Quando desembarquei na Europa para atuar como repórter, na década de 1980, não demorou muito para que fosse questionado sobre os muitos absurdos que brotam diuturnamente no Brasil. Por razões óbvias fui obrigado a não responder. Afinal, o inexplicável não tem explicação. De lá para cá nada mudou. Talvez tenha mudado para pior.

Hoje, 18 de maio de 2026, acompanhei o anúncio da CBF sobre os convocados para integrar a seleção que disputará a Copa do Mundo, no Canadá, Estados Unidos e México.

Confesso que imaginava ser o treinador Carlo Ancelotti, comandante da seleção brasileira, minimamente coerente. Sou fã de futebol, mas não ouso dizer que entendo sobre futebol mais que Ancelotti.

Nas últimas semanas, a insistência da imprensa em explorar a presença de Neymar na seleção não me surpreendeu. A polarização que se formou na órbita da convocação de Neymar foi a senha para os veículos de comunicação faturarem muito. Além disso, o staff de Neymar deve ter desembolsado muito dinheiro para custear um lobby vergonhoso e condenável.

Festejado em todos os quadrantes do planeta como um bem-sucedido treinador de futebol, tendo comandado verdadeiras constelações de atletas, Carlo Ancelotti decepcionou ao convocar Neymar, não sem antes cometer injustiças inaceitáveis.

Ao explicar os critérios para a convocação, mesmo antes do anúncio, Ancelotti disse que não cede a pressões e considera questões além do desempenho técnico de cada jogador. Disse que se preocupa com o ambiente da seleção.

“É uma lista feita com muita observação durante os anos. Feita com competência, paixão e conhecimento. Foi muito bom. Vai ser uma lista perfeita? Acho que não. Mas vai ser uma lista com a menor quantidade de erros possíveis para termos a oportunidade de fazer uma Copa do Mundo espetacular”, declarou Ancelotti.

Repito que tenho consciência estar aquém da competência de Ancelotti como treinador, mas falar em “conhecimento” sugere que o manda-chuva da seleção conhece nada quando o assunto é Neymar.

Sobre não ceder a pressões, Carlo Ancelotti também me decepcionou.
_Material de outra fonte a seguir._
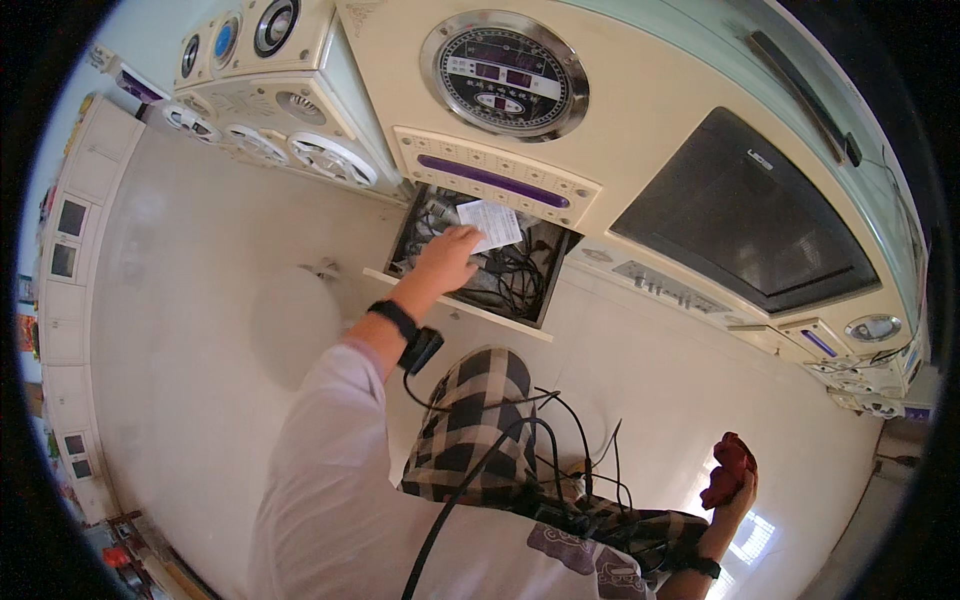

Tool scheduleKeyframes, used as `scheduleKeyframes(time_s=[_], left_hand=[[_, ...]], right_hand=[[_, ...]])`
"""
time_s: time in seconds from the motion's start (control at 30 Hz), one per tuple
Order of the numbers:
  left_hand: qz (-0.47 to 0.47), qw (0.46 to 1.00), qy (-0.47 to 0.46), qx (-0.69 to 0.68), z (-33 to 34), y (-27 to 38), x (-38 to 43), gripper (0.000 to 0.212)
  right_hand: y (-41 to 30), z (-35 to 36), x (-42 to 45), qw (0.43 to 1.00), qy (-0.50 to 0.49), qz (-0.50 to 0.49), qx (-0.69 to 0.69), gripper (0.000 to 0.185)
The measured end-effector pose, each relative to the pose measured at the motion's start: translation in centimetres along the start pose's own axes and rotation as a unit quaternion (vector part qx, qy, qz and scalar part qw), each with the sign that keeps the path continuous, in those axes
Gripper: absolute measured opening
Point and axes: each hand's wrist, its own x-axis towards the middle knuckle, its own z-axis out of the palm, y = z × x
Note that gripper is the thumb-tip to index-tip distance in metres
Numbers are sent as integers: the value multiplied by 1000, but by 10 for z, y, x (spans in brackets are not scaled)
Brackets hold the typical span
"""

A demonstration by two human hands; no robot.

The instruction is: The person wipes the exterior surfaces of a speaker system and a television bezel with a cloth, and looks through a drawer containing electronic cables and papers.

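An open drawer (546,300) juts out below the front of a cream cabinet. My left hand (448,259) is inside it, fingertips over the left edge of a white printed paper sheet (491,225). Whether the fingers pinch the sheet or only rest against it is not clear. Tangled black cables (517,281) fill the drawer's right part, and a grey cylindrical object (442,210) lies at its back left. Off to the lower right, my right hand (741,495) grips a crumpled dark red cloth (727,469), held away from the drawer.
Above the drawer, the cabinet (637,90) carries a round display panel (505,75) and a dark television screen (750,217). Speaker units (300,112) stand left. Black cables (555,435) hang across my checked trousers (480,405). White low cupboards (71,300) line the far left wall.
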Motion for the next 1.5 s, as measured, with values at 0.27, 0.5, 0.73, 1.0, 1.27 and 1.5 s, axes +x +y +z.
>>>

Um salário de 10 milhões de euros por ano – livre de impostos – faz milagres. Caso Ancelotti permaneça à frente da seleção até a Copa de 2030, como prevê o contrato renovado recentemente, serão mais 40 milhões de euros no bolso do italiano.

A convocação de Neymar premiou o deboche, o não comprometimento, a falta de compromisso, o destempero emocional de um ex-jogador em atividade, que está a anos-luz do que acredita ser.
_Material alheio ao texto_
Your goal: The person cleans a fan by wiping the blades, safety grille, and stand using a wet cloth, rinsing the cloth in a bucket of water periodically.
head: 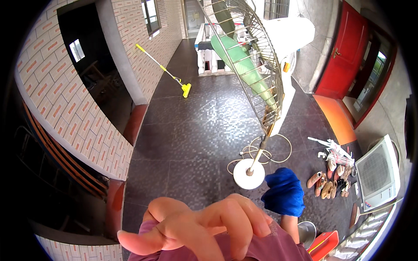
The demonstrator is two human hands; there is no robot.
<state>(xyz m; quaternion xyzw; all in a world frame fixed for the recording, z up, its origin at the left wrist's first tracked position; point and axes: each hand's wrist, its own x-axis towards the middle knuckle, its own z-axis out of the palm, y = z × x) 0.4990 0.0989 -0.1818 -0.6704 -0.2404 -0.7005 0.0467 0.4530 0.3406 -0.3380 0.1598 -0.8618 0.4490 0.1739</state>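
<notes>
My left hand (199,225) is close in front of my mauve garment (267,244), fingers bent and apart, with nothing seen in it. Farther right, a bare forearm (290,227), apparently my right arm, runs up into a bunched blue cloth (283,191). The cloth hides my right hand, which seems to hold it. Just beyond the cloth stands a pedestal fan on a round white base (248,177). Green blades (240,58) show through its wire guard (258,70).
A pale cord (287,140) loops on the dark tiles behind the base. Shoes (329,186) and an air-conditioner outdoor unit (375,176) are right; a metal basin (307,232) and red dustpan (326,244) sit nearer. A yellow sponge mop (186,89) leans against the left wall.
</notes>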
A inclusão do nome de Neymar na lista de convocados para a Copa me leva a modificar um famoso dito popular: “manda quem pode, obedece quem não tem juízo”.

Se Carlo Ancelotti tem juízo não sei, mas dou ao treinador o direito de provar o contrário. Resta saber se Ancelotti terá coragem suficiente para deixar o garotinho mimado em fim de carreira, com 34 anos, no banco de reservas.
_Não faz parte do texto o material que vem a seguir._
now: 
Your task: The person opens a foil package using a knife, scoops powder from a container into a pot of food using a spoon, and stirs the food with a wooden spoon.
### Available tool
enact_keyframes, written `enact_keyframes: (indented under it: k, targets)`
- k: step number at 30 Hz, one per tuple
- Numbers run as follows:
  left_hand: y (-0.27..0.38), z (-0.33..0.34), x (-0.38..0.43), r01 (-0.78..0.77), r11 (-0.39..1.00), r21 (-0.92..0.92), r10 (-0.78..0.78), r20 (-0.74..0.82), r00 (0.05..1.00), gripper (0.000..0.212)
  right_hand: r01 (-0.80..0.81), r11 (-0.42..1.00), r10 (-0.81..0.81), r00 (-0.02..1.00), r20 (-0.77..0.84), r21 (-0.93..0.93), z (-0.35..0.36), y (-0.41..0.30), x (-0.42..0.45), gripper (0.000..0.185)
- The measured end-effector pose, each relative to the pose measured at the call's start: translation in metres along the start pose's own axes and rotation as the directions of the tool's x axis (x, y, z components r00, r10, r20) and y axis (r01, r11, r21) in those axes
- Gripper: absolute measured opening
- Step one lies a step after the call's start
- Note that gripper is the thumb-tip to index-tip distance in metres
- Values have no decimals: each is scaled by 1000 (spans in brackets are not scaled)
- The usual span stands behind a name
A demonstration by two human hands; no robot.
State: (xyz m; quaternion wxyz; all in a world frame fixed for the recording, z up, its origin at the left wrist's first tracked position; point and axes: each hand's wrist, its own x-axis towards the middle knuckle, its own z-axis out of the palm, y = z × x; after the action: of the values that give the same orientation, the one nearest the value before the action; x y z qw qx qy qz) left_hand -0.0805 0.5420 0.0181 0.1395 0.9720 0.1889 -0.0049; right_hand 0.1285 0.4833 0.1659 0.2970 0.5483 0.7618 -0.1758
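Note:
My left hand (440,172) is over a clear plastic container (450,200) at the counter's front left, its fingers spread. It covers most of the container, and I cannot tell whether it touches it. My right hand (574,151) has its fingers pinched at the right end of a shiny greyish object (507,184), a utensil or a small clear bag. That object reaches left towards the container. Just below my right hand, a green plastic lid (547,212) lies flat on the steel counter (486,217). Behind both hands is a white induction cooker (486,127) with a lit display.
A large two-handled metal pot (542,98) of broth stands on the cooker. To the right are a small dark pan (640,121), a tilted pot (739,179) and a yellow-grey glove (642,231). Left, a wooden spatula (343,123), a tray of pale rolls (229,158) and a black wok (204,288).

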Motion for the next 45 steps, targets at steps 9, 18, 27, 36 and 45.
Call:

Diferentemente de pessoas próximas, não deixarei de acompanhar os jogos da Copa do Mundo, em especial os da seleção brasileira, mas desde já lembro que torcerei contra com todas as forças. Torço contra porque sou brasileiro o tempo todo, há quase sete décadas, não de quatro em quatro anos. Além disso, coerência é o que me move.

(*) Ucho Haddad é jornalista político e investigativo, analista e comentarista político, fotógrafo por devoção.